Yuffie stands. She rests the book on her chair, indicates the door, and then begins to move toward it. Tifa follows.

"Say we were just friends — like you and Aerith were just friends. And say some snot-nosed kid who wasn't even there, who didn't even know her," Yuffie says, as she goes. She swings the door shut once Tifa has left the room. "They didn't even know her, okay, now what if they went and said she was a dumbass for not getting out of Sephiroth's way. How would you feel?"

It's Tifa's turn to hold her tongue.

"Only you never thought about that. Vincent brought you home another stray to take care of, and you took care of her." Yuffie almost asks: does it make you feel better when Cloud stays gone?

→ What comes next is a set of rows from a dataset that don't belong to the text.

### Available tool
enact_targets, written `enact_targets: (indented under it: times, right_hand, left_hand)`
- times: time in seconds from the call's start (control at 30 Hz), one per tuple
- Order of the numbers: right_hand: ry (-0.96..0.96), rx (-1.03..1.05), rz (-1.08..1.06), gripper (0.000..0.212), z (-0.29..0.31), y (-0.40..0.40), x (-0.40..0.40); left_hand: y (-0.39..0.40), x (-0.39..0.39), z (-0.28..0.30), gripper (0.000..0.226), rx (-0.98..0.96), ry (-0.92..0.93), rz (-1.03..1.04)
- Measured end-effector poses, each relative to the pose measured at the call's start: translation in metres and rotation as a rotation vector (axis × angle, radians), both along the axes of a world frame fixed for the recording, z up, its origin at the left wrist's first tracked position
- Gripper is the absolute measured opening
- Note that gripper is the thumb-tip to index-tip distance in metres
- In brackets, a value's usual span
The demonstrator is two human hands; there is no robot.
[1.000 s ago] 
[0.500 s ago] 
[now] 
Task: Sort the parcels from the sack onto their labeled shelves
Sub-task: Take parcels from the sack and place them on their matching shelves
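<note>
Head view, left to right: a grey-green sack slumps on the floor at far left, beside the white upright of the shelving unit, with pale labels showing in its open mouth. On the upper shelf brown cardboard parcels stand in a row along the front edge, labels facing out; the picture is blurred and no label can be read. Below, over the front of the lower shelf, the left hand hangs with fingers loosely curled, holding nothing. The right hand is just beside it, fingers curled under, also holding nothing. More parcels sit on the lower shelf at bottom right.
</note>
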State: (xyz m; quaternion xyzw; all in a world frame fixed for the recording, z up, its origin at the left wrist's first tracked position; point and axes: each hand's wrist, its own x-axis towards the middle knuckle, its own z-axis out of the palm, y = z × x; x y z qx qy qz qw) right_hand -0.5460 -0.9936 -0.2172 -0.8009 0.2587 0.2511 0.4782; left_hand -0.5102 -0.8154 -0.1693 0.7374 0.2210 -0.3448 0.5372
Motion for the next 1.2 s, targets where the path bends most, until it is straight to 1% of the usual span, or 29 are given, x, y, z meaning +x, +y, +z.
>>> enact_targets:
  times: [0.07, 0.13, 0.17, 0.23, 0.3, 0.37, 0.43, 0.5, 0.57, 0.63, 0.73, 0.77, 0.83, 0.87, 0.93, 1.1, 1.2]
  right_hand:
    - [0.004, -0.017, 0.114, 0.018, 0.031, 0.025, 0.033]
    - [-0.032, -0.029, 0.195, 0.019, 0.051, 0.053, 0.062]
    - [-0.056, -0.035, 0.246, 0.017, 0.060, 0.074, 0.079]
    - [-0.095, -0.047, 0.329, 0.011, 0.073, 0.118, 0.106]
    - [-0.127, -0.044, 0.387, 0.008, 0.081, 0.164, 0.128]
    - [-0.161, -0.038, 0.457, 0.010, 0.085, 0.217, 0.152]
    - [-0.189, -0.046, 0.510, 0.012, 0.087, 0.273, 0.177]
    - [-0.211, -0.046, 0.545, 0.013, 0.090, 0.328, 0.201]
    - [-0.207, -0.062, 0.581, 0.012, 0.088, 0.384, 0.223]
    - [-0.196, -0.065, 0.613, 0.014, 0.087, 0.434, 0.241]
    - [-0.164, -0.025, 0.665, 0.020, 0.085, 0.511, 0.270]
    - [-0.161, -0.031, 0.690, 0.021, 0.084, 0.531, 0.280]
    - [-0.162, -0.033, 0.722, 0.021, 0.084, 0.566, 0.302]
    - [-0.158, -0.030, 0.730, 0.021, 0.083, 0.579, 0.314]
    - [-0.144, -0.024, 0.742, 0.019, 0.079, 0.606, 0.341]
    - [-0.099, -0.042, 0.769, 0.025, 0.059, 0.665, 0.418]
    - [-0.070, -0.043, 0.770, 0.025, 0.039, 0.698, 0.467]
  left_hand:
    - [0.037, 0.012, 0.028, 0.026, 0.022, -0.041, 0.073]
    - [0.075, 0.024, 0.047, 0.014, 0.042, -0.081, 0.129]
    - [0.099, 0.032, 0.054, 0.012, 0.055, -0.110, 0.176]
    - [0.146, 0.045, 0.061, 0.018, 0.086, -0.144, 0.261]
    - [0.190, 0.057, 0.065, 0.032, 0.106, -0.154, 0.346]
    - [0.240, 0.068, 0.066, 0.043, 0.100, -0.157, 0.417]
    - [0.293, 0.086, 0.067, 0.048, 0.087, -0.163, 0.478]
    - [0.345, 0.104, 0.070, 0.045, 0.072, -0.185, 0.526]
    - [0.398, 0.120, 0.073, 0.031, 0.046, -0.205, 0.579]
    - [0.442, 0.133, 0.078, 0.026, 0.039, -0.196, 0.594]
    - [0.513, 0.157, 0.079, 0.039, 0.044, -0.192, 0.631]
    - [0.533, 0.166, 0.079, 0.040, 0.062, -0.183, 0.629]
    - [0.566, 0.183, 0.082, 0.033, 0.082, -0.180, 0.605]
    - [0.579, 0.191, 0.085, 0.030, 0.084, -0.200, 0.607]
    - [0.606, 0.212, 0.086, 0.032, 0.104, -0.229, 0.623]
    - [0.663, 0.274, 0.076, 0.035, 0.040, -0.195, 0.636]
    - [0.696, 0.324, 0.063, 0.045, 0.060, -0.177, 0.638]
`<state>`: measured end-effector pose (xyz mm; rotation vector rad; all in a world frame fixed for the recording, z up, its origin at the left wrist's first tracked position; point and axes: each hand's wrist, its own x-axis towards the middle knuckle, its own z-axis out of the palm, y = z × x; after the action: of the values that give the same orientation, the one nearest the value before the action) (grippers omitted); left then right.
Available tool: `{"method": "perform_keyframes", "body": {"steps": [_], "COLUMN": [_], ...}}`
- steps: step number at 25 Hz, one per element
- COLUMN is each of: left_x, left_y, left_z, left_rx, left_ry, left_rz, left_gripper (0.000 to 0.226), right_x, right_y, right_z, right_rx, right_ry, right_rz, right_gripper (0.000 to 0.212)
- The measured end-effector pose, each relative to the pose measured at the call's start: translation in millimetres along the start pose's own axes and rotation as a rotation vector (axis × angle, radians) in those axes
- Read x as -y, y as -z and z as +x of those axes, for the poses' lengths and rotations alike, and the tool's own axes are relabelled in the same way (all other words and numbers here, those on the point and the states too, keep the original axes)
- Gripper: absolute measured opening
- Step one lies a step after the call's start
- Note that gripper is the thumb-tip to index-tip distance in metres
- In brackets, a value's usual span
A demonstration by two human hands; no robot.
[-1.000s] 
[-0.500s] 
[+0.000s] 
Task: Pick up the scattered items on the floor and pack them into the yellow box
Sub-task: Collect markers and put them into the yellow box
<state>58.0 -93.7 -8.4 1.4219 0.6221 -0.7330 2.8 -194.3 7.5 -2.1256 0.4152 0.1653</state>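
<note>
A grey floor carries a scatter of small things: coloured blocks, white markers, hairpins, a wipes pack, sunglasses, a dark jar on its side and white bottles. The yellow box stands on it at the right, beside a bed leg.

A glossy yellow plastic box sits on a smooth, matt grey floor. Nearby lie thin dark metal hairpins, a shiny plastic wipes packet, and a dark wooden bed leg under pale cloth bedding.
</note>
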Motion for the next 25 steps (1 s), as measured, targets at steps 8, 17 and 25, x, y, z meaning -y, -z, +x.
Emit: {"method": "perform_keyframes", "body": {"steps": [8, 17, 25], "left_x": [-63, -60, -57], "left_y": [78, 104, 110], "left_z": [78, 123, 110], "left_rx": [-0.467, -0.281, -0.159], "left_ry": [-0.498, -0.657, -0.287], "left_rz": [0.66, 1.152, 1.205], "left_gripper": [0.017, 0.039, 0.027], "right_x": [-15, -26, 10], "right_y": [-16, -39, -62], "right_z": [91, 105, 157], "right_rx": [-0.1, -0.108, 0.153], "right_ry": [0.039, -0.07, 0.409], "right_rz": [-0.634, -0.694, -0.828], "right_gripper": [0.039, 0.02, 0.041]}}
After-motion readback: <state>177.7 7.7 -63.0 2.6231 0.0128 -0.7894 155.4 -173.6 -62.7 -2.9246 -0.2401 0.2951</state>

But even now, with the anger and memories thrumming hot under her skin, filling her chest and stomach to burst, burning her throat at how much it all still hurts, she can't say it. Tifa chose a side, and it wasn't Yuffie's, but Yuffie remembers too many rainy nights and muggy afternoons and crying into Tifa's arms after Aerith's death. There are some wounds you do not point out, and Cloud is Tifa's.

So she says instead: "And damn what I felt. Shelke's pain at losing a sister she obviously did not know or care about totally outweighed mine. I lost a friend, a girlfriend, maybe the love of my life, and I am still waiting for her to come back."

"Yuffie, I understand how you —"

"— No, you don't. Or we wouldn't be talking right now. Look, I can live with the fact that when Shalua wakes up, her first thoughts will be for Shelke. But I can't live with you deciding Shelke's feelings outweigh mine."

Tifa has crossed her arms but doesn't look away. She holds Yuffie's gaze second for second. There's something she wants to say, but she's too good at listening to try and get the reply out now.

Yuffie sweeps an arm out in a reckless, restless motion, trying to explain and almost unable to find the words. The right ones might not exist in any language.

"I need you to figure out how to balance your — gawd, your emotional checkbook, or whatever, or I need you to get that I can't deal with you or Shelke right now. If we're friends at all still, give me that much."

"Yuffie… I care about both of you." Tifa sighs. "It's not about caring about one of you more than the other. I was worried. I didn't know. I'm sorry for that."

Yuffie doesn't know what to say to that, which feels like kind of a first. She's not one of those people who just apologizes for things that aren't their fault, and she's not going to hand out 'I forgive you' or 'It's okay' when she's not sure what she feels beyond that red, red throb where her heart should be and a confused muddle everywhere else.

Tifa reaches out and gently squeezes Yuffie's shoulder. "I'm not going to force the issue. You're important to me, too. If you ever want to talk, I'll listen — and it can be just us, if that's what you need. Just like old times."

And then Tifa is gone in a whirl of black leather and the near-silent tread of tennis shoes on concrete floors.

Something strained and heavy lifts from her shoulderblades. And yet the red throb in her ribcage grows, sinking deeper into her.


Yuffie sits in a chair next to the new regen chamber.

Shalua breathes in through her closed mouth, chest rising and falling without her eyes ever fluttering open even a little.


Notes: Book quotes are in fact from Carmilla by Joseph Sheridan Le Fanu.